Mesure spécifique au cycle cellulaire de h2AX et d'apoptose après stress génotoxique par cytométrie de flux

Published: September 01, 2019
doi:
10.3791/59968
, , , , ,
1CCU Molecular and Radiation Oncology,German Cancer Research Center, 2Department of Radiation Oncology,Heidelberg University Hospital, 3Department of Radiation Oncology,Freiburg University Medical Center

Summary

La méthode présentée combine l’analyse quantitative des ruptures à double brin d’ADN (DSB), de la distribution du cycle cellulaire et de l’apoptose pour permettre l’évaluation par cycle cellulaire de l’induction et de la réparation de l’ASD ainsi que les conséquences d’une défaillance de réparation.

Abstract

La méthode présentée ou les versions légèrement modifiées ont été conçues pour étudier les réponses spécifiques de traitement et les effets secondaires de divers traitements anticancéreux utilisés en oncologie clinique. Il permet une analyse quantitative et longitudinale de la réponse aux dommages à l’ADN après un stress génotoxique, induit par la radiothérapie et une multitude de médicaments anticancéreux. La méthode couvre toutes les étapes de la réponse aux dommages à l’ADN, fournissant des points de terminaison pour l’induction et la réparation des ruptures à double brin d’ADN (DSB), l’arrêt du cycle cellulaire et la mort cellulaire par apoptose en cas de défaillance de réparation. La combinaison de ces mesures fournit des informations sur les effets du traitement dépendant du cycle cellulaire et permet ainsi une étude approfondie de l’interaction entre la prolifération cellulaire et les mécanismes d’adaptation contre les dommages à l’ADN. Comme l’effet de nombreux traitements contre le cancer, y compris les agents chimiothérapeutiques et le rayonnement ionisant, est limité ou varie fortement selon les phases spécifiques du cycle cellulaire, les analyses corrélatives reposent sur une méthode robuste et faisable pour évaluer les effets du traitement. sur l’ADN d’une manière spécifique au cycle cellulaire. Ce n’est pas possible avec des essais à extrémité unique et un avantage important de la méthode présentée. La méthode n’est pas limitée à une ligne cellulaire particulière et a été soigneusement testé dans une multitude de tumeurs et de lignées cellulaires tissulaires normales. Il peut être largement appliqué comme un test complet de génotoxicité dans de nombreux domaines de l’oncologie en plus de la radio-oncologie, y compris l’évaluation des facteurs de risque environnemental, le dépistage des médicaments et l’évaluation de l’instabilité génétique dans les cellules tumorales.

Introduction

Le but de l’oncologie est de tuer ou d’inactiver les cellules cancéreuses sans nuire aux cellules normales. De nombreuses thérapies induisent directement ou indirectement le stress génotoxique dans les cellules cancéreuses, mais aussi dans certaines d’autres qui s’étendent dans les cellules normales. La chimiothérapie ou les médicaments ciblés sont souvent combinés avec la radiothérapie pour améliorer la radiosensibilité de la tumeur irradiée1,2,3,4,5, ce qui permet une réduction de la dose de rayonnement pour minimiser les lésions normales des tissus.

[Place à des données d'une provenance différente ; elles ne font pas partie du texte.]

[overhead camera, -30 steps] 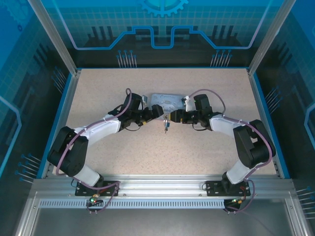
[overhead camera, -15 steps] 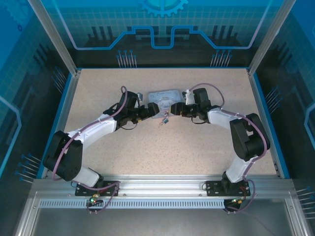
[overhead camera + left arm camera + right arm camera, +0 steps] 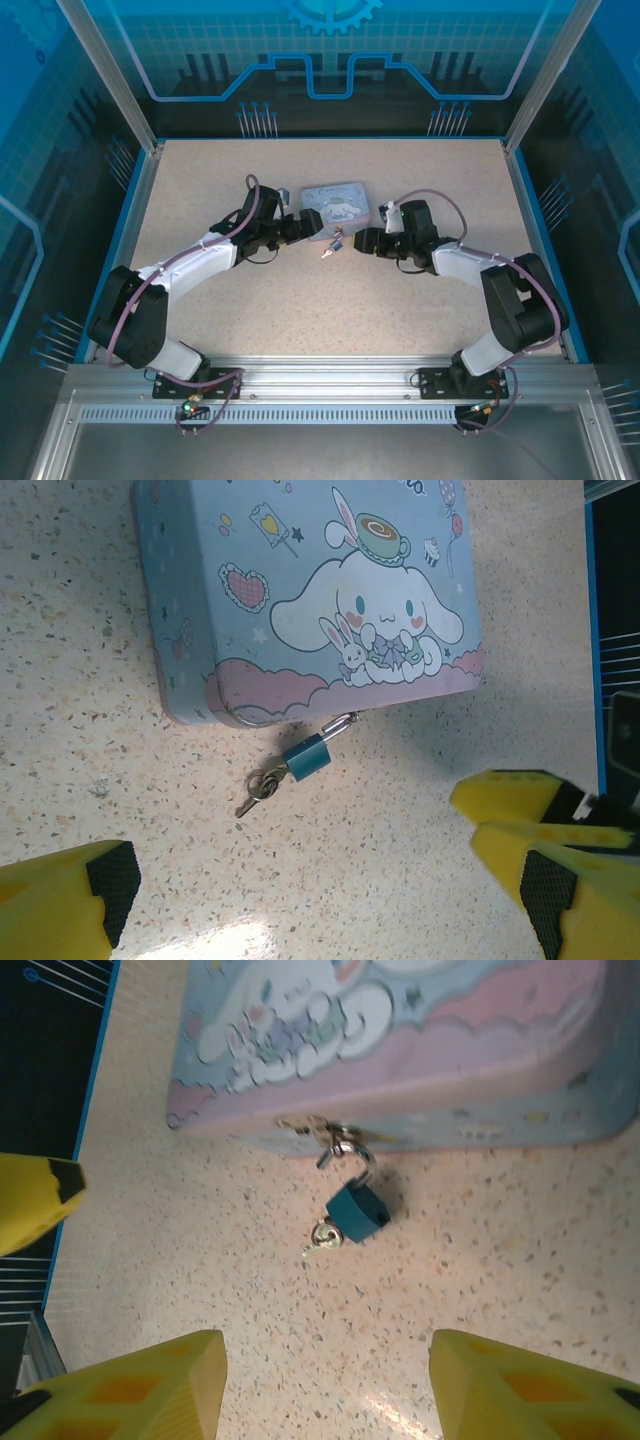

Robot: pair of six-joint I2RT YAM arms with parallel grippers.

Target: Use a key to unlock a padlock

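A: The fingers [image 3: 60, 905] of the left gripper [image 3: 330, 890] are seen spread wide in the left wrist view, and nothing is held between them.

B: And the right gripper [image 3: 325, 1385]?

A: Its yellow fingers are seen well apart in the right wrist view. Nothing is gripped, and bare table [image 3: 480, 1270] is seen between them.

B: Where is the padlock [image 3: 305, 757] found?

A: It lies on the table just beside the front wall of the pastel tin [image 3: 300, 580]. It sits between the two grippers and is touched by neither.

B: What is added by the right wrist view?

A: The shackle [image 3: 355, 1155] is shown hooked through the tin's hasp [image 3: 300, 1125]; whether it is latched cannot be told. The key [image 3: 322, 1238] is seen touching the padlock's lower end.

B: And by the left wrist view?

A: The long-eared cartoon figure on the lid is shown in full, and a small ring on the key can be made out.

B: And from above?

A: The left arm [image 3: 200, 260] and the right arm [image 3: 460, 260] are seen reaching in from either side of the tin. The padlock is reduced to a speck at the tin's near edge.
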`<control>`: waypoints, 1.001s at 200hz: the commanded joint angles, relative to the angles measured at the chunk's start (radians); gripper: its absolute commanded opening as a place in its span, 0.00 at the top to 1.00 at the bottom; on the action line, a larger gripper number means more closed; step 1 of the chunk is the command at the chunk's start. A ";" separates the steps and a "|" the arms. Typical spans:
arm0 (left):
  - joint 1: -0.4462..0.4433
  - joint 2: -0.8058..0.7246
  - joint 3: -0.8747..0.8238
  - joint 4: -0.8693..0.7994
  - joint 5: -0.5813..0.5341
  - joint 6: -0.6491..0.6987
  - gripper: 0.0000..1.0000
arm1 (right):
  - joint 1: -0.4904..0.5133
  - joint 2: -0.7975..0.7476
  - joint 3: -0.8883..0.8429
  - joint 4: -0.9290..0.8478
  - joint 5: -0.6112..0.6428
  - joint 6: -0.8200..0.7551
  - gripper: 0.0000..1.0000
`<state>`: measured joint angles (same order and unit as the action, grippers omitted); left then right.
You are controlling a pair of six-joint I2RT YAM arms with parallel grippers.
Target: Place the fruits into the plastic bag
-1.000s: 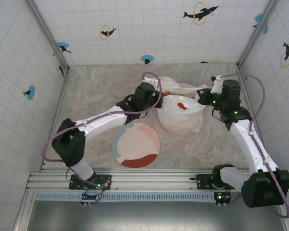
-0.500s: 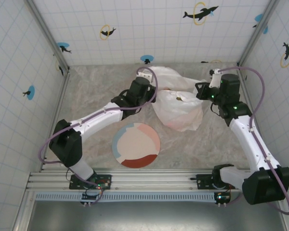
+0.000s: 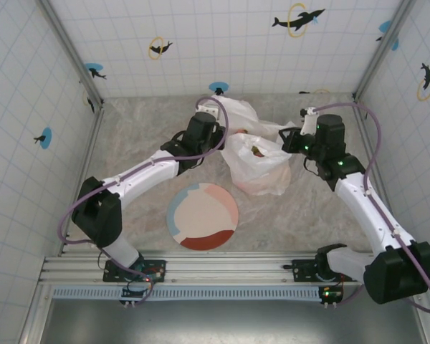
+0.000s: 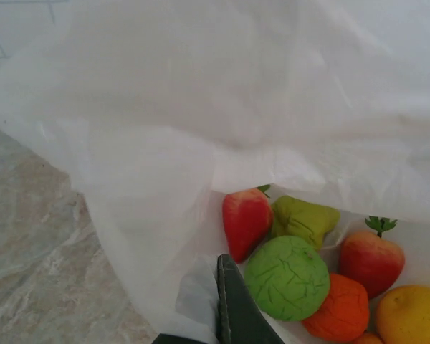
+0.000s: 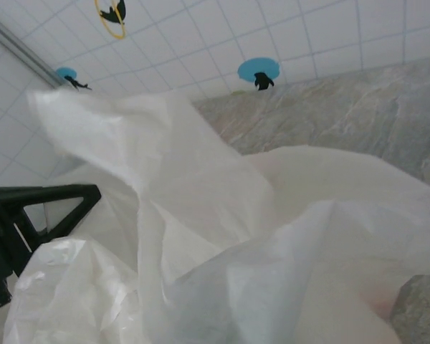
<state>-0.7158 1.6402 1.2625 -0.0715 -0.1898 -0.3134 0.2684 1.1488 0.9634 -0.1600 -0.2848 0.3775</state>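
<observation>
Two hands: the left hand (image 3: 218,115) and right hand (image 3: 287,137) were both pressed together, each pinching film at the mouth of the plastic bag (image 3: 258,170), one on either side.
Bag position: at the back middle of the desk (image 3: 136,143), beyond the plate (image 3: 202,216), slung between the two hands.
Contents: the fruits (image 4: 308,272) lay heaped inside the bag; green apple (image 4: 287,278), pear (image 4: 304,218), strawberry (image 4: 245,222) and orange (image 4: 337,309) were touching one another.
Change over the last second: both arms drew toward the back wall. The bag went with them, and its mouth, gaping before, narrowed and bunched.
Plate: bare.
Meaning: loading judged complete; only closing the bag or setting it down seemed left.
</observation>
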 commanded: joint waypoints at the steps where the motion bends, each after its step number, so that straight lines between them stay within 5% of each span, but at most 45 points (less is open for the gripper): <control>1: 0.006 0.004 0.014 0.017 0.072 0.007 1.00 | 0.005 -0.013 0.039 0.035 0.017 -0.002 1.00; 68: 0.006 -0.014 0.106 0.046 0.217 -0.022 1.00 | 0.007 -0.062 0.119 -0.008 0.059 -0.022 1.00; 164: 0.077 0.076 0.030 0.067 0.216 -0.071 1.00 | 0.008 -0.051 -0.110 0.011 0.115 -0.036 1.00; 200: 0.076 0.046 0.002 0.093 0.236 -0.085 0.76 | 0.006 -0.050 -0.090 0.018 0.102 -0.040 0.84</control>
<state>-0.6369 1.7134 1.2827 -0.0185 0.0196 -0.3779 0.2691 1.1057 0.8616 -0.1757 -0.1791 0.3481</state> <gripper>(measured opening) 0.162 0.101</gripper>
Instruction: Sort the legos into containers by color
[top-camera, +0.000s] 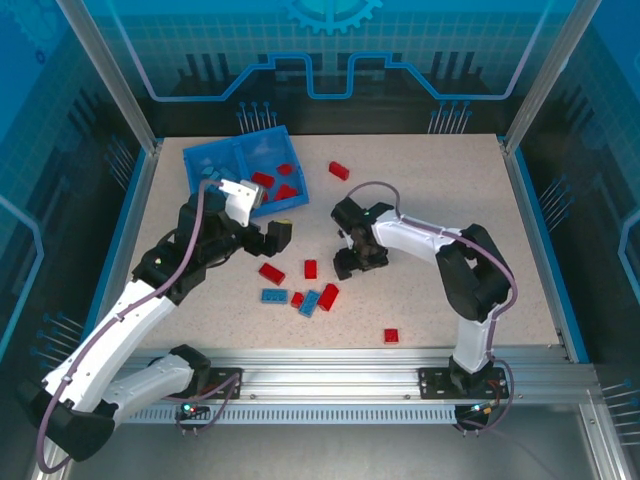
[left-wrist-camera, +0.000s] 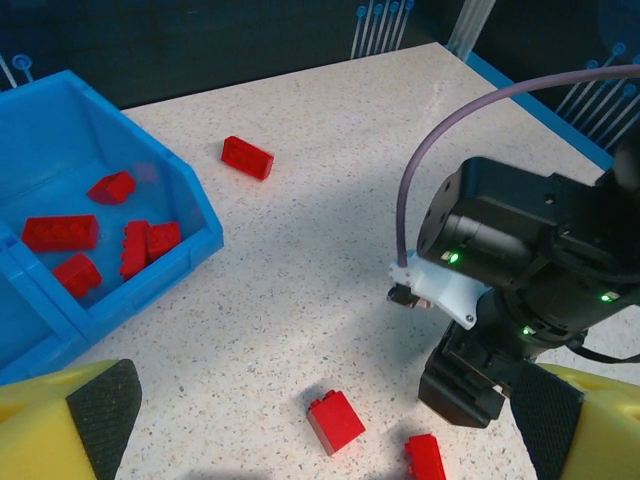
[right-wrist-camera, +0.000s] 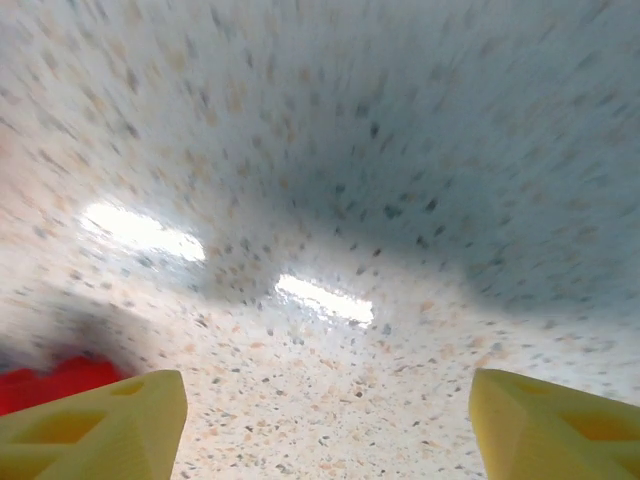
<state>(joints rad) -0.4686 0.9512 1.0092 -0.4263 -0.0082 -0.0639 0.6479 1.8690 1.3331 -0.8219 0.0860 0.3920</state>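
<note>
Bricks lie in two places. Several red legos (top-camera: 284, 190) sit in the right compartment (top-camera: 270, 160) of the blue tray (top-camera: 196, 153) at the far left of the table (top-camera: 440, 200). What the left compartment holds I cannot tell. A loose group of red and light blue ones lies nearer the arms, around the middle of the table. Within it, a light blue brick (top-camera: 274, 295) lies just left of another blue one, and a red brick (top-camera: 328, 296) touches that second one's right side. One red brick (top-camera: 339, 170) lies alone just right of the tray, and another (top-camera: 391, 336) sits alone near the front edge.

The left gripper (top-camera: 270, 214) hovers beside the tray's near right corner. In the wrist view its yellow fingers (left-wrist-camera: 90, 420) are spread as wide as they go, and nothing is held between them.

The right gripper (top-camera: 350, 264) points down at the table, right of the loose group. Its fingers (right-wrist-camera: 100, 430) stand apart, low over bare speckled surface, and grip nothing. A blurred red brick (right-wrist-camera: 50, 382) shows just beside one finger — outside the gap.
</note>
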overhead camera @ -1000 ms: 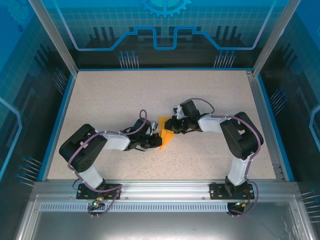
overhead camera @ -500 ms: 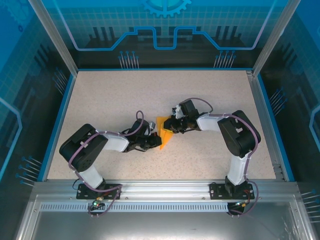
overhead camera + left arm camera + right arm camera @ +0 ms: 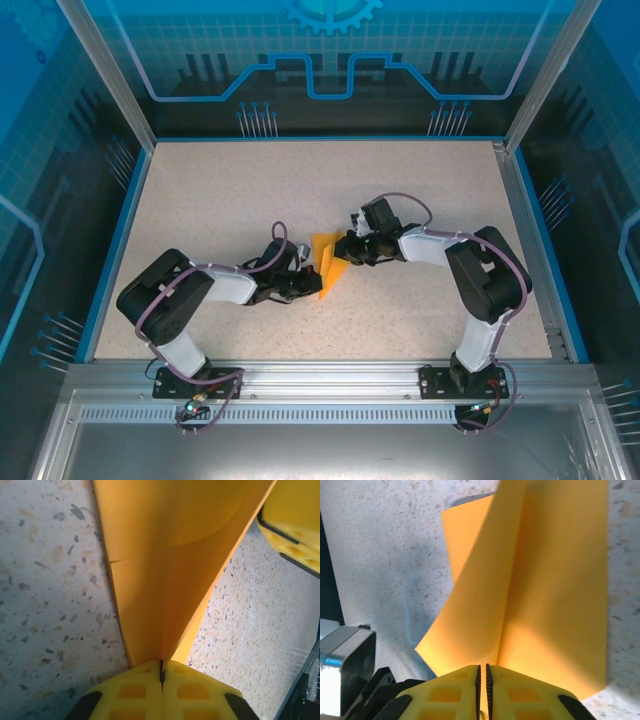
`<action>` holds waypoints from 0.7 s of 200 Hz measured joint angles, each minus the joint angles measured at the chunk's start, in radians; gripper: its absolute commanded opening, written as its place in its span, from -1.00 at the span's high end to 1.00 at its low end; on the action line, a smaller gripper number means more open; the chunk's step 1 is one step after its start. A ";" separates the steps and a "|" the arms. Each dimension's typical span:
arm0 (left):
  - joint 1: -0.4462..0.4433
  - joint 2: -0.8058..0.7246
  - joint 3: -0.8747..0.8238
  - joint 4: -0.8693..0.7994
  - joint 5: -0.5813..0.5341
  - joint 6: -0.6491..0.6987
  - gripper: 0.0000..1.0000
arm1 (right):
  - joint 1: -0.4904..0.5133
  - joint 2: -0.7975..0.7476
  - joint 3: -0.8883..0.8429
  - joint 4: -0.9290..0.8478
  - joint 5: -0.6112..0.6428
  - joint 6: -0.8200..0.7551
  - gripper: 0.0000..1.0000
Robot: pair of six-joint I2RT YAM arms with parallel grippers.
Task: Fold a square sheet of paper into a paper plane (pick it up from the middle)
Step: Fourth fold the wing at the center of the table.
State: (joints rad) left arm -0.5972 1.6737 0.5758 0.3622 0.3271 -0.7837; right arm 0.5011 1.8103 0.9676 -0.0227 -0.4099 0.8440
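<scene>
Gripping the folded orange sheet of paper from either side, the left jaws and the right jaws are both clenched on its crease (only paper between them). It stands on edge at the middle of the bench. A fold seems to be in hand; next, one flap needs laying over squarely, without tearing.

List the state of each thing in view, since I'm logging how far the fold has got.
paper: folded along a crease, pinched from both sides.
left gripper: shut on the paper.
right gripper: shut on the paper at its crease.
</scene>
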 measured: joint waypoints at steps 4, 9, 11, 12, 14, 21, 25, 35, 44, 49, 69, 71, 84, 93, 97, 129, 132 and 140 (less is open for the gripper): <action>0.000 0.000 0.000 0.000 0.000 0.000 1.00 | 0.000 0.001 0.000 -0.004 0.004 0.000 0.74; 0.000 0.000 0.000 0.000 0.000 0.000 1.00 | -0.001 0.002 0.000 -0.008 0.010 -0.002 0.74; 0.000 0.000 0.000 0.000 0.000 0.001 1.00 | -0.001 0.003 0.001 -0.010 0.011 -0.004 0.75; 0.000 0.000 0.000 0.000 0.000 0.000 1.00 | -0.001 0.003 0.002 -0.011 0.011 -0.004 0.75; 0.000 0.000 0.000 0.000 0.000 0.001 1.00 | -0.001 0.005 0.003 -0.014 0.013 -0.004 0.76; 0.000 0.000 0.000 0.000 0.000 0.002 1.00 | -0.002 0.012 0.009 -0.023 0.018 -0.008 0.76; 0.000 0.000 0.000 0.000 0.000 0.004 1.00 | -0.002 0.019 0.016 -0.030 0.021 -0.012 0.76; 0.000 0.000 0.000 -0.001 0.000 0.006 1.00 | -0.003 0.037 0.029 -0.041 0.029 -0.015 0.76; 0.000 -0.001 0.000 -0.001 0.000 0.008 1.00 | -0.004 0.051 0.040 -0.049 0.038 -0.021 0.76; 0.000 -0.001 0.000 -0.002 0.000 0.012 1.00 | -0.005 0.059 0.047 -0.058 0.041 -0.024 0.78; 0.000 -0.002 0.000 -0.003 0.000 0.027 1.00 | -0.004 0.090 0.069 -0.086 0.064 -0.038 0.78; 0.000 -0.002 0.000 -0.004 0.000 0.027 1.00 | -0.005 0.092 0.069 -0.088 0.066 -0.039 0.78; 0.000 -0.005 0.000 -0.010 0.000 0.035 1.00 | -0.005 0.096 0.070 -0.097 0.070 -0.042 0.79; 0.002 -0.006 0.000 -0.016 0.001 0.048 1.00 | -0.004 0.096 0.070 -0.100 0.073 -0.041 0.80; 0.003 -0.007 0.000 -0.017 0.002 0.051 1.00 | -0.004 0.096 0.069 -0.100 0.072 -0.041 0.80; 0.008 -0.019 0.000 -0.044 0.007 0.084 1.00 | 0.005 0.053 0.013 -0.079 0.096 -0.022 0.79; 0.008 -0.021 0.000 -0.049 0.008 0.088 1.00 | 0.008 0.045 0.005 -0.079 0.100 -0.016 0.79; 0.010 -0.026 0.000 -0.061 0.012 0.096 1.00 | 0.012 0.029 -0.013 -0.079 0.112 -0.007 0.79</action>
State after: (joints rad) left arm -0.5877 1.6478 0.5758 0.3016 0.3389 -0.6876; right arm 0.5133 1.8393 0.9546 -0.1017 -0.2977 0.8368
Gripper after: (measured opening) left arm 0.053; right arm 0.103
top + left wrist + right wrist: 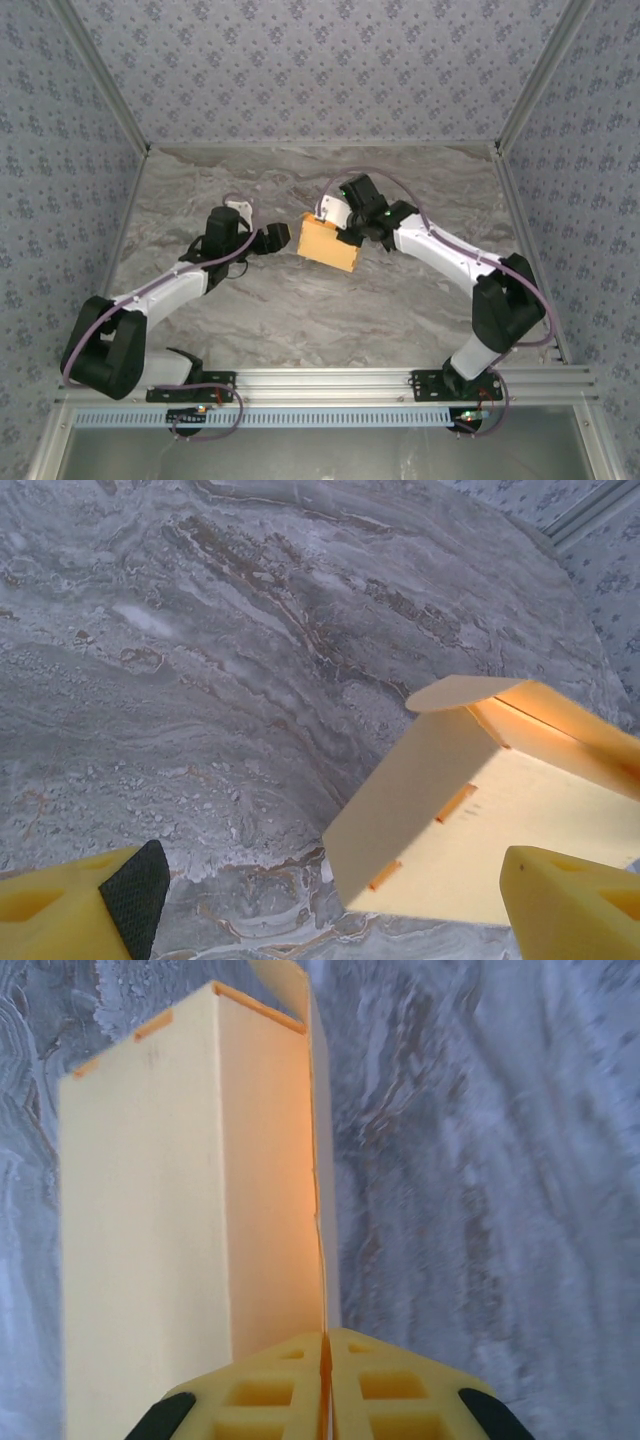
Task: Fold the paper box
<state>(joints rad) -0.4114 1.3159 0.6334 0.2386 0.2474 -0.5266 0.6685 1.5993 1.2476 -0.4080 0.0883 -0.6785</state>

Le rayonnement ionisant et d’autres agents génotoxiques induisent différents types de dommages à l’ADN, y compris les modifications de base, les liens croisés des brins et les ruptures à brin unique ou double. Les ruptures de double brin d’ADN (DSBs) sont les lésions d’ADN les plus sérieuses et leur induction est essentielle à l’effet de tueur de cellules du rayonnement ionisant et de divers drogues cytostatiques dans la radiochimiothérapie. Les DSB ne nuisent pas seulement à l’intégrité du génome, mais favorisent également la formation de mutations6,7. Par conséquent, différentes voies de réparation d’ESTB, et les mécanismes pour éliminer les cellules irrémédiablement endommagées comme l’apoptose se sont développées pendant l’évolution. L’ensemble de la réponse aux dommages à l’ADN (DDR) est régulée par un réseau complexe de voies de signalisation qui atteignent de la reconnaissance des dommages à l’ADN et l’arrêt du cycle cellulaire pour permettre la réparation de l’ADN, à la mort cellulaire programmée ou l’inactivation en cas de défaillance de réparation8.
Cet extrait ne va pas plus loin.